PROBLEM DESCRIPTION :: Print the listing below exactly as written.

[RECORDED DATA]

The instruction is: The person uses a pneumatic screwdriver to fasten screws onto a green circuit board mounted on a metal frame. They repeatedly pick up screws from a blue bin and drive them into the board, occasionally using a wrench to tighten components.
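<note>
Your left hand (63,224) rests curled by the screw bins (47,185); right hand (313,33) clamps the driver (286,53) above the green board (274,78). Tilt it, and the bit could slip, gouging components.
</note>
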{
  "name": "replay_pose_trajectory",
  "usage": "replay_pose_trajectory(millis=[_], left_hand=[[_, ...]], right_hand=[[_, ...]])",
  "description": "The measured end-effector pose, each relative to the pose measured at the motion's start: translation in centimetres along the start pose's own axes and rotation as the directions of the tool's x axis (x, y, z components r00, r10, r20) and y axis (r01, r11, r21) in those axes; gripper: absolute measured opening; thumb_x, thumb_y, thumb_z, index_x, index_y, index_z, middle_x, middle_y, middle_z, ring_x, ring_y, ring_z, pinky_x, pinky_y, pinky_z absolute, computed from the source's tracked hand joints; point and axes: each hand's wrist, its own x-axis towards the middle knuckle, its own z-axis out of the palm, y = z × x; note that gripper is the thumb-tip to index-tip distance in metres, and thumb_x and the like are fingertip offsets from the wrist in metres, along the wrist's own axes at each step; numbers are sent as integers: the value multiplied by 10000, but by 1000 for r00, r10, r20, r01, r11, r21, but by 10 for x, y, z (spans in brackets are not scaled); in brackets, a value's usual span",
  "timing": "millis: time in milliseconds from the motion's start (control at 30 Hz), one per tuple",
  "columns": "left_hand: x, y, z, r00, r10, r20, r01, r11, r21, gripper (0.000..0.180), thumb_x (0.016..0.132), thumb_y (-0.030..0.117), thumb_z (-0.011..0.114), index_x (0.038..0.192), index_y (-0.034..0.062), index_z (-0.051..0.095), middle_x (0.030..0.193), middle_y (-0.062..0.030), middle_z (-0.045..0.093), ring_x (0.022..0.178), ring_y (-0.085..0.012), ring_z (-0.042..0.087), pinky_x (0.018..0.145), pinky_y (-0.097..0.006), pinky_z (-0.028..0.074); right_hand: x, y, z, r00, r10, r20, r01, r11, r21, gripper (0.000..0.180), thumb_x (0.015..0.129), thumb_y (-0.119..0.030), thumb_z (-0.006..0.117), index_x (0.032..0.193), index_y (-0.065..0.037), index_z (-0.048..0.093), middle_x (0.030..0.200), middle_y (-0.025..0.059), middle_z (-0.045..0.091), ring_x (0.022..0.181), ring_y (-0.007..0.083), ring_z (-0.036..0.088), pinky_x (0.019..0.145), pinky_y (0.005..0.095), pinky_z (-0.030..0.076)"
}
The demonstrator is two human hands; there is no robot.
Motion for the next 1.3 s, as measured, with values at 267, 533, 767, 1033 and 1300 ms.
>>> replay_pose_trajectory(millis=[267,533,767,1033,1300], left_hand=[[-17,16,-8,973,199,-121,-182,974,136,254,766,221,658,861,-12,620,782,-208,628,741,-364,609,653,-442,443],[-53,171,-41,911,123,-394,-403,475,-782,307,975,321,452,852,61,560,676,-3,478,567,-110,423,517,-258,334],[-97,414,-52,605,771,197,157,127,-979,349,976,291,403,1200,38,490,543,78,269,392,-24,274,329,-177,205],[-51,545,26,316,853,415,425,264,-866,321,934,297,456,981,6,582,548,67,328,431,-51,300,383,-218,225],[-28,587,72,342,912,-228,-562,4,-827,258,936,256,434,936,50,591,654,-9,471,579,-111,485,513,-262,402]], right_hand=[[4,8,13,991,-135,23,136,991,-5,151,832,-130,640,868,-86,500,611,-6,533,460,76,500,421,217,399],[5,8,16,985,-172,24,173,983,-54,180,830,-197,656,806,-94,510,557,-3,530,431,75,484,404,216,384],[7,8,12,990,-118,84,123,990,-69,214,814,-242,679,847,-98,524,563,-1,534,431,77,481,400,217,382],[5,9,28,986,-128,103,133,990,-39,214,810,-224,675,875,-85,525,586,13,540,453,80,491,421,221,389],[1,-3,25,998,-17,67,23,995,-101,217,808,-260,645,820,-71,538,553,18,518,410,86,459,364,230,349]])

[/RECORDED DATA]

TASK OUTPUT ::
The instruction is: The person uses a pneumatic screwdriver to fasten screws onto a green circuit board mounted on a metal frame. They repeatedly pick up screws from a blue bin and drive them into the board, occasionally using a wrench to tighten components.
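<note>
Your left hand (63,224) rests curled by the screw bins (47,185); right hand (313,33) clamps the driver (286,53) above the green board (274,78). Tilt it, and the bit could slip, gouging components.
</note>
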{
  "name": "replay_pose_trajectory",
  "usage": "replay_pose_trajectory(millis=[_], left_hand=[[_, ...]], right_hand=[[_, ...]])",
  "description": "The measured end-effector pose, each relative to the pose measured at the motion's start: translation in centimetres along the start pose's own axes and rotation as the directions of the tool's x axis (x, y, z components r00, r10, r20) and y axis (r01, r11, r21) in those axes; gripper: absolute measured opening; thumb_x, thumb_y, thumb_z, index_x, index_y, index_z, middle_x, middle_y, middle_z, ring_x, ring_y, ring_z, pinky_x, pinky_y, pinky_z absolute, computed from the source's tracked hand joints; point and axes: each hand's wrist, its own x-axis towards the middle knuckle, its own z-axis out of the palm, y = z × x; note that gripper is the thumb-tip to index-tip distance in metres, and thumb_x and the like are fingertip offsets from the wrist in metres, along the wrist's own axes at each step; numbers are sent as integers: the value multiplied by 10000, but by 1000 for r00, r10, r20, r01, r11, r21, but by 10 for x, y, z (spans in brackets are not scaled); in brackets, a value's usual span",
  "timing": "millis: time in milliseconds from the motion's start (control at 30 Hz), one per tuple",
  "columns": "left_hand: x, y, z, r00, r10, r20, r01, r11, r21, gripper (0.000..0.180), thumb_x (0.016..0.132), thumb_y (-0.030..0.117), thumb_z (-0.011..0.114), index_x (0.038..0.192), index_y (-0.034..0.062), index_z (-0.051..0.095), middle_x (0.030..0.193), middle_y (-0.062..0.030), middle_z (-0.045..0.093), ring_x (0.022..0.178), ring_y (-0.085..0.012), ring_z (-0.042..0.087), pinky_x (0.018..0.145), pinky_y (-0.097..0.006), pinky_z (-0.028..0.074); right_hand: x, y, z, r00, r10, r20, r01, r11, r21, gripper (0.000..0.180), thumb_x (0.015..0.129), thumb_y (-0.119..0.030), thumb_z (-0.006..0.117), index_x (0.032..0.193), index_y (-0.065..0.037), index_z (-0.048..0.093), middle_x (0.030..0.200), middle_y (-0.025..0.059), middle_z (-0.045..0.091), ring_x (0.022..0.181), ring_y (-0.007..0.083), ring_z (-0.036..0.088), pinky_x (0.019..0.145), pinky_y (0.005..0.095), pinky_z (-0.030..0.076)"
}
The demonstrator is two human hands; there is no robot.
Motion for the next 1.3 s, as measured, with values at 267, 533, 767, 1033 and 1300 ms.
>>> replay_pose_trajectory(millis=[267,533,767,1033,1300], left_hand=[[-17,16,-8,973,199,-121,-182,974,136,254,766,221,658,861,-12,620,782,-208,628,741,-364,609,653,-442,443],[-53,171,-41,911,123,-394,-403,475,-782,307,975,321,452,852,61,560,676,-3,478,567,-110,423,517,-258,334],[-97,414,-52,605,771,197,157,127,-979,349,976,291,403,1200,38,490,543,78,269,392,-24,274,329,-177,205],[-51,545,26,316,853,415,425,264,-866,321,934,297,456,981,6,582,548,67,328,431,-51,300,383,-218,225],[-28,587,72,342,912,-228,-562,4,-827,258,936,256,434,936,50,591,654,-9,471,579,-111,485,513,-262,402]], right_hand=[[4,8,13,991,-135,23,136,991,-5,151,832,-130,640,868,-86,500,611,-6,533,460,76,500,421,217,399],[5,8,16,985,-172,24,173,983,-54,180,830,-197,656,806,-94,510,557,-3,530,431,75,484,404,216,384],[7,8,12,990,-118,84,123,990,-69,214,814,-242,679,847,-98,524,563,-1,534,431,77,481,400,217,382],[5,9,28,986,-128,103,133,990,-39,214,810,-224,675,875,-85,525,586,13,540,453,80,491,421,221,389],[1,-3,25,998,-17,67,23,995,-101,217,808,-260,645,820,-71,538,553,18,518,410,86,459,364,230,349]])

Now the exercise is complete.